### [WORK REQUEST]
Lines in the data below that contain the word "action" are to be copied.

Records from a collection
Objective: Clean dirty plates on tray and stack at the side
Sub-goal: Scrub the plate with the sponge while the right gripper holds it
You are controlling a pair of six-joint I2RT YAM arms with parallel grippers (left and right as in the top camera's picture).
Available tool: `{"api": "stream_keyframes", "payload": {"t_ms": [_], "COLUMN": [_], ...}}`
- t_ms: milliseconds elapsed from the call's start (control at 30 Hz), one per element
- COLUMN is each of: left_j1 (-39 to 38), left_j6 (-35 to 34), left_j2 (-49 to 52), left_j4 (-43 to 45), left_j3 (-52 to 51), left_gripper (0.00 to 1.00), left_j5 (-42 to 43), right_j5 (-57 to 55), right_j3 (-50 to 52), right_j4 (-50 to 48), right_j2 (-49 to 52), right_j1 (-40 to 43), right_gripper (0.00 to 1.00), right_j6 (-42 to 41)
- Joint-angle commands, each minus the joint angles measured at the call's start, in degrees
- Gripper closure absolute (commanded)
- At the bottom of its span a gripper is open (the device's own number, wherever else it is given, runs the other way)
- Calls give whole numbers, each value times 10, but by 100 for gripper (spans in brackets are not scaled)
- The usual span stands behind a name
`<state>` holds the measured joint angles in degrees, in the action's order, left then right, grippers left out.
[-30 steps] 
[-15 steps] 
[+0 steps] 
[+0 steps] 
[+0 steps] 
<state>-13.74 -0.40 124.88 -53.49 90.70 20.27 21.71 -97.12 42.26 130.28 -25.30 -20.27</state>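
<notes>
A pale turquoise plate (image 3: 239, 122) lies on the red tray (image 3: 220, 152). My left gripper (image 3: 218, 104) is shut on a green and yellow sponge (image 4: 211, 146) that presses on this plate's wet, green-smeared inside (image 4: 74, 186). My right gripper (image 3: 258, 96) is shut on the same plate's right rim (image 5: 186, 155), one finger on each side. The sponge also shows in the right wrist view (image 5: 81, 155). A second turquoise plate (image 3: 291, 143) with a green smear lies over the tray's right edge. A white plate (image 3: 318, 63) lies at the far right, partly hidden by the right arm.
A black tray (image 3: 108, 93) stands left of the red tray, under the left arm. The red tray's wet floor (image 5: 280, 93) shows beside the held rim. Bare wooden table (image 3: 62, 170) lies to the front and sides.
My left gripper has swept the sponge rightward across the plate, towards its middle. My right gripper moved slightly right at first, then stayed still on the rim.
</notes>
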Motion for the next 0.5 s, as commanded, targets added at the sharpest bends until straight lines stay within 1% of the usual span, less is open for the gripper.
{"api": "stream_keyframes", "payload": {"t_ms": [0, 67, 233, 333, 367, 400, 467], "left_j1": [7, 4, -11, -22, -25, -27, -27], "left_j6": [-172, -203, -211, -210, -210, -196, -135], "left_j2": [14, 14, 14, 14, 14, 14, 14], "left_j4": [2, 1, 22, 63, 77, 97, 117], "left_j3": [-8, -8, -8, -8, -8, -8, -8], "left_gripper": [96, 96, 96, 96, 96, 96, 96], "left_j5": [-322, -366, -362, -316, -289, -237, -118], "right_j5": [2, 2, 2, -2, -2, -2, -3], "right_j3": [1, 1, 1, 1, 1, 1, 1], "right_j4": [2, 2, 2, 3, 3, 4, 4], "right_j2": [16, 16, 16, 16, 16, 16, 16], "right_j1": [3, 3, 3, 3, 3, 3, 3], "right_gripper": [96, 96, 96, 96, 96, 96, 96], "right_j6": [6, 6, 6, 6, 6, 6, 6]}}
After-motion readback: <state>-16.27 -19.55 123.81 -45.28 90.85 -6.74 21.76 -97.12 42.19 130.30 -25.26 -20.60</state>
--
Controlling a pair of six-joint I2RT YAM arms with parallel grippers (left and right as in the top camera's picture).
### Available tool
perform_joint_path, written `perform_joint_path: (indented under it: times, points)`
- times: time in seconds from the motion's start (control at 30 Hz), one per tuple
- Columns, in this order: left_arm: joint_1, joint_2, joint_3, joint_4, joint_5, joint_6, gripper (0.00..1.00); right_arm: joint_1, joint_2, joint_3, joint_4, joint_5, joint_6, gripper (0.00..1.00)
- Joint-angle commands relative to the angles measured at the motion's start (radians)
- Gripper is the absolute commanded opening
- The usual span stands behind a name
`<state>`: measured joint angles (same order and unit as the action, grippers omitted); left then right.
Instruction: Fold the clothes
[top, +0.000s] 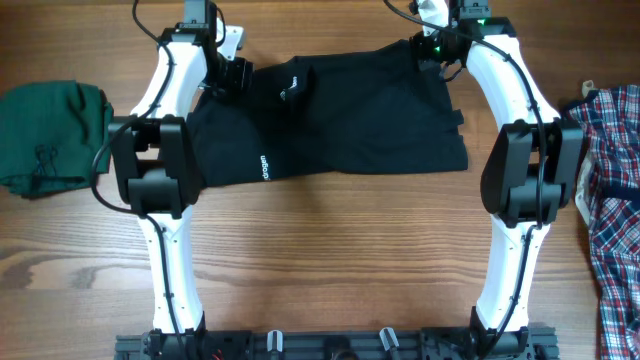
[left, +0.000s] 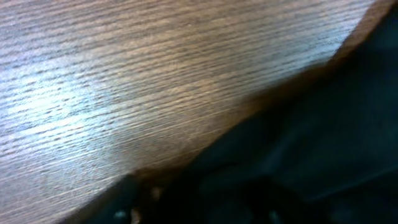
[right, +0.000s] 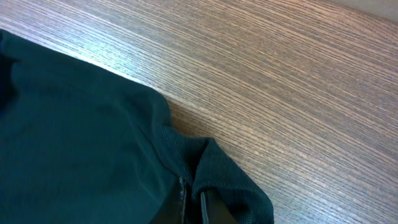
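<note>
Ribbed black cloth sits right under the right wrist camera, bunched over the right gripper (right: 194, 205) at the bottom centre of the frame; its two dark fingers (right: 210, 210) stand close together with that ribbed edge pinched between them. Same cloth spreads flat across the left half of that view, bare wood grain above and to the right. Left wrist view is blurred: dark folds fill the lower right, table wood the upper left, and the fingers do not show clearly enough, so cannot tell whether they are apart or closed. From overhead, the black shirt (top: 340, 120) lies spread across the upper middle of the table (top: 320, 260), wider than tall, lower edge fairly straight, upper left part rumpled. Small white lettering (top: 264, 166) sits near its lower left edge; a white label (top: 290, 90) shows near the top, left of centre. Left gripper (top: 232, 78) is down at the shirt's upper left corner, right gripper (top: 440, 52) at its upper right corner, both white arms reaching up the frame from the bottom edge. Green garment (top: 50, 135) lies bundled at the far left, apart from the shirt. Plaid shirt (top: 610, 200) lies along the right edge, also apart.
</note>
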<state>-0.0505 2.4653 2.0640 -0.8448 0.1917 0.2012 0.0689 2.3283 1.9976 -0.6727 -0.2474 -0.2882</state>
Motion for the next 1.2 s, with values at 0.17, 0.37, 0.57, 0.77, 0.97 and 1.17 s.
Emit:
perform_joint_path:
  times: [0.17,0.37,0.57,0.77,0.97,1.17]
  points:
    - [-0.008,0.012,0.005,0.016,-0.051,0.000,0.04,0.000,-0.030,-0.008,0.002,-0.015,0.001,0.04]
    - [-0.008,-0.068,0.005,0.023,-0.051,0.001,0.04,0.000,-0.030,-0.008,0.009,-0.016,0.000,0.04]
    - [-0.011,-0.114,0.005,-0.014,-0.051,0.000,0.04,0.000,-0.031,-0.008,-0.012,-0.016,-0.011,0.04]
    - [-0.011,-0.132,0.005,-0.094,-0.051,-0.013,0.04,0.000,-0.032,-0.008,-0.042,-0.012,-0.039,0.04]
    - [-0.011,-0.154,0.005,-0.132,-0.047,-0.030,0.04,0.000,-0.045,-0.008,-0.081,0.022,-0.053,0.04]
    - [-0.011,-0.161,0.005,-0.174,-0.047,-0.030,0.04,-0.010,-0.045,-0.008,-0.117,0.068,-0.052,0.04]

### [EXERCISE OUTPUT]
`<state>` holds the measured joint angles in degrees, in the action's order, left then right, grippers left out.
`<state>`: measured joint angles (same order and unit as the action, grippers omitted); left then right.

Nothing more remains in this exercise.